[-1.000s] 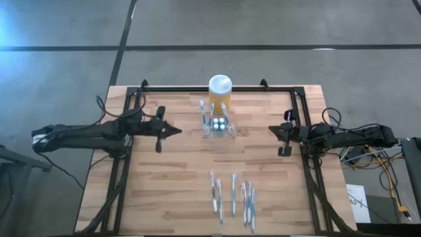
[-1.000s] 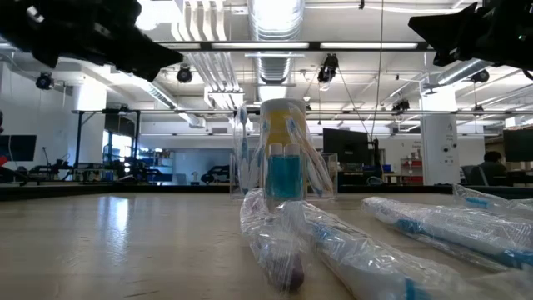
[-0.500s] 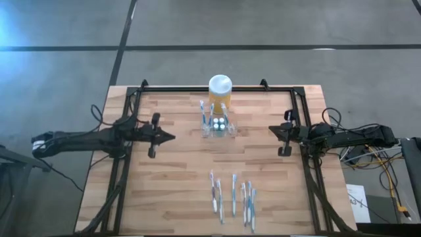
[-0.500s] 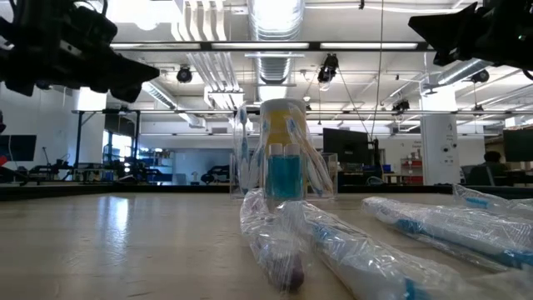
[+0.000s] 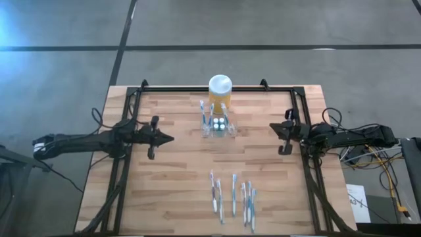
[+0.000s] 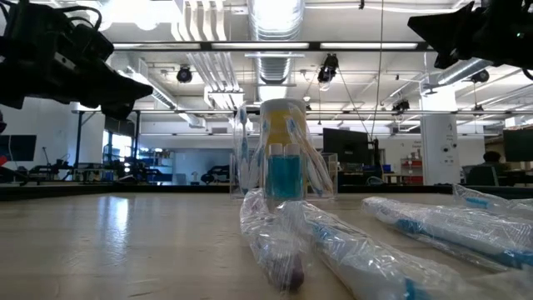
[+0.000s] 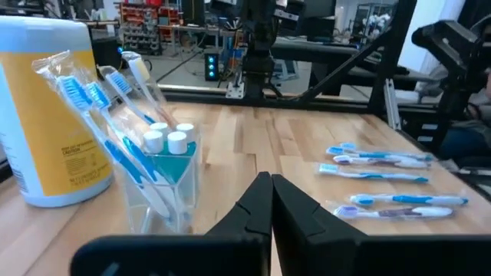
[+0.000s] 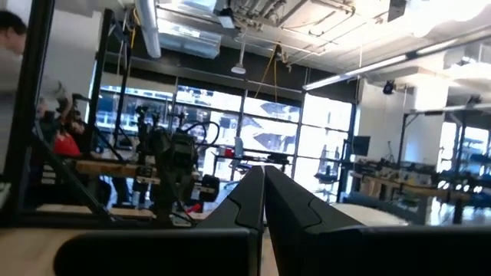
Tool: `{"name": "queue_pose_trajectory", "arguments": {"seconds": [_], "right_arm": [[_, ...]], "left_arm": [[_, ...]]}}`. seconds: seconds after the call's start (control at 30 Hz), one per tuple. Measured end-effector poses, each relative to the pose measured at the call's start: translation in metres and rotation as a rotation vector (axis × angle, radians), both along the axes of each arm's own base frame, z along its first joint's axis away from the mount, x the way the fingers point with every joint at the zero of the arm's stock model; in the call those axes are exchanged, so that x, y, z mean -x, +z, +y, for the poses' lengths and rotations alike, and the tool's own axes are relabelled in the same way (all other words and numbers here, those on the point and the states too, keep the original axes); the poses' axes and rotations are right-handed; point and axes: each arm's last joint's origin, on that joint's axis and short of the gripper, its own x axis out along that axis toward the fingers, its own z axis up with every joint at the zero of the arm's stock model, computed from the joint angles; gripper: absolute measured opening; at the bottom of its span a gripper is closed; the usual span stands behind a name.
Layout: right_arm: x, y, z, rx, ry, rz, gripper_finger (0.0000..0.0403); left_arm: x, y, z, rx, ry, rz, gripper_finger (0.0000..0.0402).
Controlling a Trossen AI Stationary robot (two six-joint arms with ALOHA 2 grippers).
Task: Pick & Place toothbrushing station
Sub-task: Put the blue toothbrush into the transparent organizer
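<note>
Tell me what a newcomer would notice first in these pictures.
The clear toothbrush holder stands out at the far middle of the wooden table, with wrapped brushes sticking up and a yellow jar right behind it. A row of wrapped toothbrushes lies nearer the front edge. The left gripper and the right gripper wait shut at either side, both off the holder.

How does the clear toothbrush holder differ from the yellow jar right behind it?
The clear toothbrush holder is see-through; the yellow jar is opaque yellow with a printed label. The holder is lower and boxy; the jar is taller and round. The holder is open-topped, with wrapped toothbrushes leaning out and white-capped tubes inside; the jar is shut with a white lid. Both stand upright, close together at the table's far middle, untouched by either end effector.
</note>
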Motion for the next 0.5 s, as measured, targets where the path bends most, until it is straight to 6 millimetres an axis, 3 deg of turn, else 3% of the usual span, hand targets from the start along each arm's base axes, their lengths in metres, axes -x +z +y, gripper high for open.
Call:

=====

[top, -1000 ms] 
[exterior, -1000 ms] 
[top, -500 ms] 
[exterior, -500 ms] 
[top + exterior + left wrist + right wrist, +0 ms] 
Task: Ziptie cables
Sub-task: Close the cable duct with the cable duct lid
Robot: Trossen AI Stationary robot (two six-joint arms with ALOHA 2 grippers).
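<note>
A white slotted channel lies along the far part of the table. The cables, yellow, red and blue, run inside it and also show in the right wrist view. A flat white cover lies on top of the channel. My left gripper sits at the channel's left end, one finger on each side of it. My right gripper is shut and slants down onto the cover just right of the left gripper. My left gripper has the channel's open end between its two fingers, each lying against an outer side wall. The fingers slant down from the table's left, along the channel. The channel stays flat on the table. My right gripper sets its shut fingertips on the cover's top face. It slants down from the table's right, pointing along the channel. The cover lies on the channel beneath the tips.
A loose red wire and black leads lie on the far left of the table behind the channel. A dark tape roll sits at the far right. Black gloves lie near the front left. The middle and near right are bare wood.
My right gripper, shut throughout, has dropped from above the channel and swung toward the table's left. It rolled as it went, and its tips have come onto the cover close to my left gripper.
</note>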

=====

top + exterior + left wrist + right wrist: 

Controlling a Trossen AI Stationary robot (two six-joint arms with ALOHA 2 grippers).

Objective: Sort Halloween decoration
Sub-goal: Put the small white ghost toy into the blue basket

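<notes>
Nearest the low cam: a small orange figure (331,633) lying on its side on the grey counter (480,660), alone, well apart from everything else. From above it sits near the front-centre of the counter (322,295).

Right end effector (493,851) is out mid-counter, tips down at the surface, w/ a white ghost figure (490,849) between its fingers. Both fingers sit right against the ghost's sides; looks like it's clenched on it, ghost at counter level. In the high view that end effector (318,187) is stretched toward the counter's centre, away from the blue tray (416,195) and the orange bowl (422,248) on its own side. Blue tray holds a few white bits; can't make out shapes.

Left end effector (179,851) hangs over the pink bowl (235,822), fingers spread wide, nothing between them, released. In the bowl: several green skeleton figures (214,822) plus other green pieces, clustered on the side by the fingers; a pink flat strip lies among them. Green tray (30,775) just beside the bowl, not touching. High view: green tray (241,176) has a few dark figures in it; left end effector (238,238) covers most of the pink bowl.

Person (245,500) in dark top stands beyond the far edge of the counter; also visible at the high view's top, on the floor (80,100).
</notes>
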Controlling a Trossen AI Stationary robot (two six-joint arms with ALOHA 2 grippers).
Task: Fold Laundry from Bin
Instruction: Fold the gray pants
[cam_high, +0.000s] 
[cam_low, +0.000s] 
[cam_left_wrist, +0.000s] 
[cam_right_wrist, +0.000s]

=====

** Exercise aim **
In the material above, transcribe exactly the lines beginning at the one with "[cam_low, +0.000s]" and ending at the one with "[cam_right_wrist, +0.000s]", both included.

** Solution for this exercise **
[cam_low, +0.000s] 
[cam_left_wrist, +0.000s] 
[cam_right_wrist, +0.000s]

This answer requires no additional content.